I don't think any of us volunteers are here just for the sake of
Guatemala, even though that sounds like the right missionary answer.
We are here for the sake of things that have yet to be developed in
ourselves, in our loved ones and in this nation. We are here because
Christ has promised to develop those things into an image that is
more like his own, more powerful and brilliant than we can imagine.
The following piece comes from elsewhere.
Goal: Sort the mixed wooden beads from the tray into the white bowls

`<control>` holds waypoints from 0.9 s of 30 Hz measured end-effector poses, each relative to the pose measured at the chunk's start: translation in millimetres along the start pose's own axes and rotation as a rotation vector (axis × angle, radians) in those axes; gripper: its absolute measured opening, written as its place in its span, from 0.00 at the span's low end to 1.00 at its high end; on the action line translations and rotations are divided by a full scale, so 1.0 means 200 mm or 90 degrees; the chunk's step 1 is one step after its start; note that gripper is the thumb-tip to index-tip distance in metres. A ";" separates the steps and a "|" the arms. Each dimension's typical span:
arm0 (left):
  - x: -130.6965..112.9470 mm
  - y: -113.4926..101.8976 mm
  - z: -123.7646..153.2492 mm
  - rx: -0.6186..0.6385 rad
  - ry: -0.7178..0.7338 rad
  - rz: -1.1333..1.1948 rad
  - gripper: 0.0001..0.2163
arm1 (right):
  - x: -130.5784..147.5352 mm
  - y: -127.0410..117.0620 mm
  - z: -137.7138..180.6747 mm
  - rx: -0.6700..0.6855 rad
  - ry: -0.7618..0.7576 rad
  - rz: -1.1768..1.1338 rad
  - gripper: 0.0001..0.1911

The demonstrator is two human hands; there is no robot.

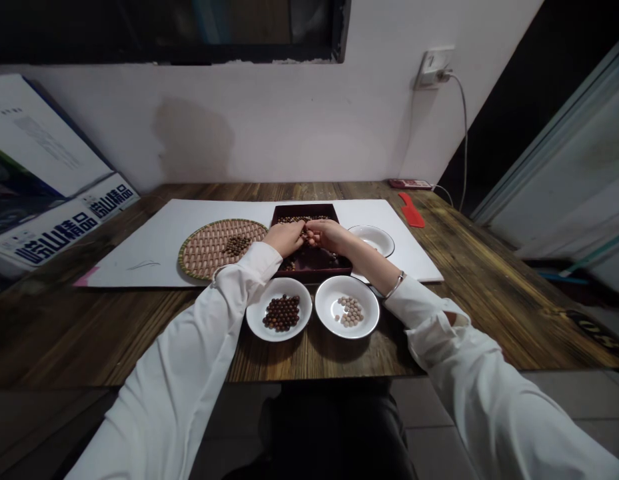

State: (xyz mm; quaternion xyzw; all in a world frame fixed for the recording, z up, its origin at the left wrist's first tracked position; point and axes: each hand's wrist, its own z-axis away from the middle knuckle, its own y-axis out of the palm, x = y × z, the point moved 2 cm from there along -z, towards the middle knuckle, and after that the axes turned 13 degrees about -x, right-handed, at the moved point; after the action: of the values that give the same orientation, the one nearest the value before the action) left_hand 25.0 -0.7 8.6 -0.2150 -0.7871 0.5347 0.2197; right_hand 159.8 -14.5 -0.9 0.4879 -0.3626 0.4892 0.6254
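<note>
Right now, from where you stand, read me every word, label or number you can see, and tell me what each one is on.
"崂山精品" (first character uncertain): twice on the white band of the printed board leaning at the left.
Small grey print on the printed board's white upper panel: too small to read.
Dark lettering at the right edge of the wooden table: too blurred to read.

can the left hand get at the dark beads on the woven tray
Probably yes: the left hand rests right beside the round woven tray, and nothing stands between it and the dark beads. Its white sleeve lies just below that path.
</note>
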 end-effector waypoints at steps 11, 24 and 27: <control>-0.01 -0.03 0.00 -0.073 0.002 0.019 0.15 | 0.01 -0.01 0.00 -0.043 -0.012 0.018 0.11; -0.01 -0.05 0.00 -0.143 0.000 0.061 0.13 | 0.02 -0.02 0.02 -0.068 -0.057 0.063 0.07; -0.01 -0.05 0.00 -0.137 0.003 0.060 0.12 | 0.01 -0.01 0.02 -0.044 -0.056 0.087 0.07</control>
State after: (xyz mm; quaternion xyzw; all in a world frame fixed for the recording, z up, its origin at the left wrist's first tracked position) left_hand 25.1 -4.9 17.4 -0.2756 -0.8285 0.4563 0.1718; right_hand 162.4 -17.3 1.3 0.4612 -0.4390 0.4961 0.5902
And we stay here because, day in and day out, God reveals a bit more
of the art piece he is composing. I've seen it in the clouds and the
landscape, in the shriveled hands that extend to give me food, in
the shy eyes that look up at me in moments of hope, in the bright
smiles of women who have so little to hang onto. I am on this
mission not to prove anything, but to let Christ save and increase
the sweetness, truth and hope that already exists in myself, in
Guatemala, and in my loved ones at home.
As I slowly accept the three-sided mission I am part of, I am
amazed at the way all the elements of my life are woven together. As
one side of the mission develops, so do the others. People on all
sides of this mission are serving each other. People at home are
blessed by my stories about the Guatemalans, I am blessed by the
prayer and encouragement from people at home, and Guatemala is
blessed by the prayers and new projects my American contacts are
constantly developing. We are all growing. I don't feel like we're
going forward in a straight line, but like we are ever expanding
into a larger life of God's grace, truth and joy.
Jesus said, "Suppose one of you wants to build a tower. Will
he not first sit down and estimate the cost to see if he has enough
money to complete it?" (Luke 14:28) Time and again, I have
estimated the costs of being here, and whenever I include God's
faithfulness in my budget, I always know I have enough.
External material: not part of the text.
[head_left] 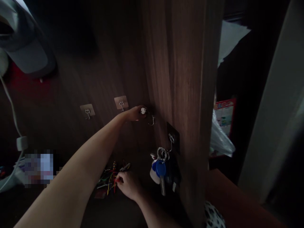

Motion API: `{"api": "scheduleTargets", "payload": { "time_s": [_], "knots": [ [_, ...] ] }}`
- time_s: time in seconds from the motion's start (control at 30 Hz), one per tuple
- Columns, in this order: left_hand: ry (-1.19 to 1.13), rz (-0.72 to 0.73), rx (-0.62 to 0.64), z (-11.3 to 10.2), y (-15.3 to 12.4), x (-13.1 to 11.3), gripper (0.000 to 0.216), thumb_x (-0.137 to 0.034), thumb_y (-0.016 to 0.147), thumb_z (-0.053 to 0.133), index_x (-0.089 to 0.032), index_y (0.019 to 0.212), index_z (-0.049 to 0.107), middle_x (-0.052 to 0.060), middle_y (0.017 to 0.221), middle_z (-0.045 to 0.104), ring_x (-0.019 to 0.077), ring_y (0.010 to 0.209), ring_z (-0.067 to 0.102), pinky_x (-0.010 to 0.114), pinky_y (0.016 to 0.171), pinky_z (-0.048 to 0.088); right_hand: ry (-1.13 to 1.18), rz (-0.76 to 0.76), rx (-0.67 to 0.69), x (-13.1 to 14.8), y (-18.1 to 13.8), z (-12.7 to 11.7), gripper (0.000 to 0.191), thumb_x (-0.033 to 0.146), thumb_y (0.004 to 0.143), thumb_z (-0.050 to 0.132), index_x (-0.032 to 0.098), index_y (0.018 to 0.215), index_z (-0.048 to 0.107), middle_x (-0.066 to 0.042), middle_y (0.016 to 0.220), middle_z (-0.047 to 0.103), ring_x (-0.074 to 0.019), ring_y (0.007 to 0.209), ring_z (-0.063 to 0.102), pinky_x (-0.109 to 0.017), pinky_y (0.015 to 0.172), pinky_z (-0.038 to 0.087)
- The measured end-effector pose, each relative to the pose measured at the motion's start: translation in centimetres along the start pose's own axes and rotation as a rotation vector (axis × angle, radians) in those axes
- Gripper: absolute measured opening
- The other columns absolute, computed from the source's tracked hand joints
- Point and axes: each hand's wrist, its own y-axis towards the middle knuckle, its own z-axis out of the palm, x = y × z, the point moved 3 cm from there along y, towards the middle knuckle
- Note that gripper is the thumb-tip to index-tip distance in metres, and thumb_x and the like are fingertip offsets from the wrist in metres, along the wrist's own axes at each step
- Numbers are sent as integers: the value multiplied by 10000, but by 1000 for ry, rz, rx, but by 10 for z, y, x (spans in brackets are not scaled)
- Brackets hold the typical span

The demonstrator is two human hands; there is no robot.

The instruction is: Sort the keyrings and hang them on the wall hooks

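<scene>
Left hand [137, 113], near centre: its opening and grip I cannot tell. Right hand [129, 185], seven o'clock, pinches closed a colourful bundle [109, 180]; careless pulling could tangle it.

Looks dimly lit, falling into deep shadow toward the bottom. Dark brown, wood-grained back panel [102, 79], meeting a wood-grained side panel [185, 79] at an inside corner. Below, a dark flat surface [102, 210], hard to make out. Beyond the side panel's straight edge, a blackish recess [249, 66], a reddish-brown flat surface [232, 190] low down, and a greyish upright surface [266, 110] at far right
</scene>
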Motion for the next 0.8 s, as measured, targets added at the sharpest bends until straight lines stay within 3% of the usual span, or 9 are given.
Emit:
{"api": "scheduleTargets", "payload": {
  "time_s": [0.1, 0.17, 0.27, 0.4, 0.53, 0.67, 0.8],
  "knots": [
    [-156, -39, -177, -4, -5, 10, 359, -132, 666, 623, -157, 1014, 537, -4, 771, 535, 63, 594, 446, 144, 497, 403, -3, 8, -9, -1, 0, 1, 205, 247, 778, 485, 241, 874, 666, -7, 817, 707, -137, 712, 626, -214, 589, 355],
    [-228, -67, -222, -6, -15, 23, 343, -170, 686, 619, -161, 1014, 519, -12, 760, 520, 48, 567, 421, 145, 500, 400, 11, 4, -13, -2, 1, 2, 197, 244, 776, 491, 233, 866, 666, -10, 821, 706, -134, 718, 623, -210, 597, 360],
    [-143, -215, -34, -3, -44, 54, 342, -225, 621, 669, -172, 942, 563, -25, 722, 532, 57, 562, 438, 142, 487, 391, 52, -16, -7, -1, 1, 2, 202, 216, 773, 488, 217, 871, 665, -19, 842, 705, -128, 738, 622, -203, 607, 366],
    [-18, -497, 212, 7, -107, 107, 467, -255, 584, 675, -201, 1032, 555, -52, 578, 529, 78, 516, 463, 148, 456, 375, 9, -9, -3, 1, 0, -1, 211, 234, 781, 479, 229, 879, 665, -23, 848, 706, -145, 761, 630, -215, 624, 373],
    [32, -635, 275, 17, -164, 154, 330, -297, 644, 610, -211, 962, 586, -23, 613, 604, 104, 521, 547, 158, 440, 363, 40, -44, -4, 4, 0, -4, 208, 239, 786, 474, 220, 864, 665, -21, 791, 701, -145, 709, 624, -212, 603, 370],
    [214, -689, 115, 3, -191, 181, 150, -286, 719, 521, -180, 762, 618, 23, 667, 651, 145, 525, 617, 176, 420, 361, 237, -67, -42, 0, 3, 0, 231, 170, 789, 426, 189, 844, 649, -7, 692, 661, -111, 601, 587, -181, 537, 363],
    [291, -671, -50, -27, -205, 185, 144, -182, 738, 481, -175, 784, 617, 49, 750, 673, 140, 596, 637, 185, 529, 412, 367, -36, -119, -4, 5, 0, 216, 180, 792, 421, 165, 825, 633, 17, 559, 578, -104, 532, 550, -180, 528, 374]
  ]
}}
I'm finding that this life wants to break a pattern of mine-the
pattern of always being on the fringe with social groups. Maybe it's
because I didn't go to kindergarten, who knows? But I look back and
see that I have always chosen to withhold myself from groups that I
don't easily fit into. Even if they are good people. Here, choosing
to do that can easily be seen as rejection, and is a good way to
isolate myself when I need intimacy. So I'm praying to trust and
respect the people here more. True, we'll always have differences.
But they deserve more trust than I've given them. In fact, they are
earning that trust. They are taking good care of me.
Chatting with Mam women
Last night Petrona and Maria came into my room to give me coffee
and bread to combat the cold. The power was out, so they came in
with candlelight on their smiling faces. They were so warm, so
caring. I was grateful. The candlelight was so beautiful that I
pulled out my "Tracks" book and read for about an hour.
The story and ideas were much keener under candlelight.
The author, Robyn Davidson, asks, "What is the substance of
the world in which you live?" A good question. I'll need to
come back to it. I wonder if the substance is different now than it
was in Idaho, or if it's just taken a new shape?
She also talks about why she left her middle-class life to work
with camels in the desert: "I had also been vaguely bored with
my life and its repetitions-the half-finished attempts at different
jobs and various studies; had been sick of carrying around the
self-indulgent negativity which was so much the malaise of my
generation, my sex and my class. So I made a decision which carried
with it things that I could not articulate at the time. I had made
the choice instinctively, and only later had given it meaning. The
trip had never been billed in my mind as an adventure in the sense
of something to be proved…. One really could act to change…
one's life; and the procedure, the process was its own reward."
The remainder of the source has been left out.